Suffix Array

Reading time: 25 minutes | Coding time: 10 minutes

A substring of a String S is defined as another String S1 that occurs "in" S. For example, "World" is a substring of the string "OpenGenus is the World".

A suffix is a special case of a substring. A suffix of String S is a substring that occurs in the end of S.

Formally, consider a string S of length N. The ith suffix of is defined as the substring:

$$ S\ [\ i\ ...\ n-1\ ]\ ,\ where\ i\ =\ 0\ to\ n-1\ $$

A Suffix Array contains integers that represent the starting indices of all the suffixes of a given string, after the aforementioned suffixes have been sorted.


Example


Let S = abaab. All suffixes are as follows:

Index Suffix
0 abaab
1 baab
2 aab
3 ab
4 b

After sorting these suffixes alphabetically, we get:

Index Suffix
2 aab
3 ab
0 abaab
4 b
1 baab

Suffix Array for S will be (2, 3, 0, 4, 1).


Algorithm


O(N^2 * log N) approach


The most common way to construct a Suffix Array is to get all the suffix strings and sort them using a sorting algorithm such as Quicksort or Mergesort, while simultaneously retaining their original indices.

Sorting typically merge sort has a complexity of O(N log N). This approach assumes that the elements being sorted can be compared in O(1) or constant time. While this is true for integers, in the case of strings, the comparison operation involved in sorting can end up taking O(N) in the worst case. Due to this, the worst case complexity of sorting suffix strings becomes O(N^2 log N).


O(N * log N * log N) approach

We can reduce this complexity by reducing the time taken by the comparison operation from O(N) to O(1) using the fact that the given suffix strings are not random strings; they are part of single string. Each suffix string has something in common with the other.

Step 1 - Sort the suffixes on the basis of their first character and assign them rank.

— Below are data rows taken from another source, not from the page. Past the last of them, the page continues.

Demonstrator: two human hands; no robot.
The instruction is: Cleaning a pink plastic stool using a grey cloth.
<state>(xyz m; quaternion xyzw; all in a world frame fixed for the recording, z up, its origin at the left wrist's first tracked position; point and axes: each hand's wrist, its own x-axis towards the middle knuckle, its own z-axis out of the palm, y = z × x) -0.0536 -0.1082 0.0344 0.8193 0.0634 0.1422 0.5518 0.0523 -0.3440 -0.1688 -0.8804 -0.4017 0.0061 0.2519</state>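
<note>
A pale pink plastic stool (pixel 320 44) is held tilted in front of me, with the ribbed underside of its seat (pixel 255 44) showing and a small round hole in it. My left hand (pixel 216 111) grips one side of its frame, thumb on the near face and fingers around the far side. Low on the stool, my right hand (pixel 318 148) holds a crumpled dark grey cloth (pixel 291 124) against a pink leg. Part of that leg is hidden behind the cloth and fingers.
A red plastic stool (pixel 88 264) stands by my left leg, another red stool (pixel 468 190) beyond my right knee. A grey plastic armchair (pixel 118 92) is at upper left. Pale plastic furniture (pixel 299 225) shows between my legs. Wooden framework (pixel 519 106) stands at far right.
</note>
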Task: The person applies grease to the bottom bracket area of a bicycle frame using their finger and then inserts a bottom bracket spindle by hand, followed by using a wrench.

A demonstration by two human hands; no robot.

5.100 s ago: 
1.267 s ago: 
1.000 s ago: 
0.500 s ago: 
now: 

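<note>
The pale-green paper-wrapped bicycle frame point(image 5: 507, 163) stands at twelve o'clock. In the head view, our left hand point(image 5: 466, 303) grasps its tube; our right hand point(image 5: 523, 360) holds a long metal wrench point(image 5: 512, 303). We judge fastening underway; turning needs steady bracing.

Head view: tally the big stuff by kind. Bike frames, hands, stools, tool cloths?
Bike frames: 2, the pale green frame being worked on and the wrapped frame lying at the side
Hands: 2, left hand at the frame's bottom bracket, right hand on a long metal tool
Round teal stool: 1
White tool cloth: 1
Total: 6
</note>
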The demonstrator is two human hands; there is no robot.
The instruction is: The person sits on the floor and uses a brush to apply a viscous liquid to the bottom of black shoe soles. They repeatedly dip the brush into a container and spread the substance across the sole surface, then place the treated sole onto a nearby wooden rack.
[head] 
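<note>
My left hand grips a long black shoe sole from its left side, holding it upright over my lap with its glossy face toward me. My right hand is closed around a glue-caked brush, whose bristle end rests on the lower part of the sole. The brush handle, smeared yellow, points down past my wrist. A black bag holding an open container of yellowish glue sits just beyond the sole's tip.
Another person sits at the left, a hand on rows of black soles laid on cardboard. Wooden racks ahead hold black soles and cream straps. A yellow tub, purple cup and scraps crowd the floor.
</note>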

If the first character of two suffixes are the same, they have the same rank.

Index Suffix
0 a|baab
0 a|ab
0 a|b
1 b|aab
1 b|

Step 2

Consider two characters from each string for sorting.

Now double the characters to take from each for sorting, i.e. 2.
When we take a string of two chars we can have two parts; first containing 1 char, other containing 1.

Let's compare abaab with baab, based on the first part, the first character; we can say that abaab will always be ranked above baab, so skip further comparison.

Now compare abaab with aab based on their first part; both have same rank. Now we will compare their second part. The second part of abaab is only b, and for aab be is a for these we already know their ranks; for b (i.e. whole baab) is 1 and a (i.e. whole ab) is 0.

Hence abaab will be ranked above baab.

For the strings not having a second part we will rank their second part the highest, i.e. -1. For example, b is not having 2nd character so its rank tuple will be (1, -1).

  1. aa | b
  2. ab | aab
  3. ab |
  4. b |
  5. ba | ab

In the next iteration, we sort 4-characters strings. This involves a lot of comparisons between different 4-characters strings.

How do we compare two 4-characters strings? Well, we could compare them character by character. That would be up to 4 operations per comparison.

Instead, we compare them by looking up the ranks of the two characters contained in them, using the rank table generated in the previous steps.

That rank represents the lexicographic rank from the previous 2-charater sort, so if any given 4-character string has a higher rank than another 4-character string, then it must be lexicographically greater somewhere in the first two characters.

Hence, if two 4-characters string's rank is identical, they must be identical in the first two characters.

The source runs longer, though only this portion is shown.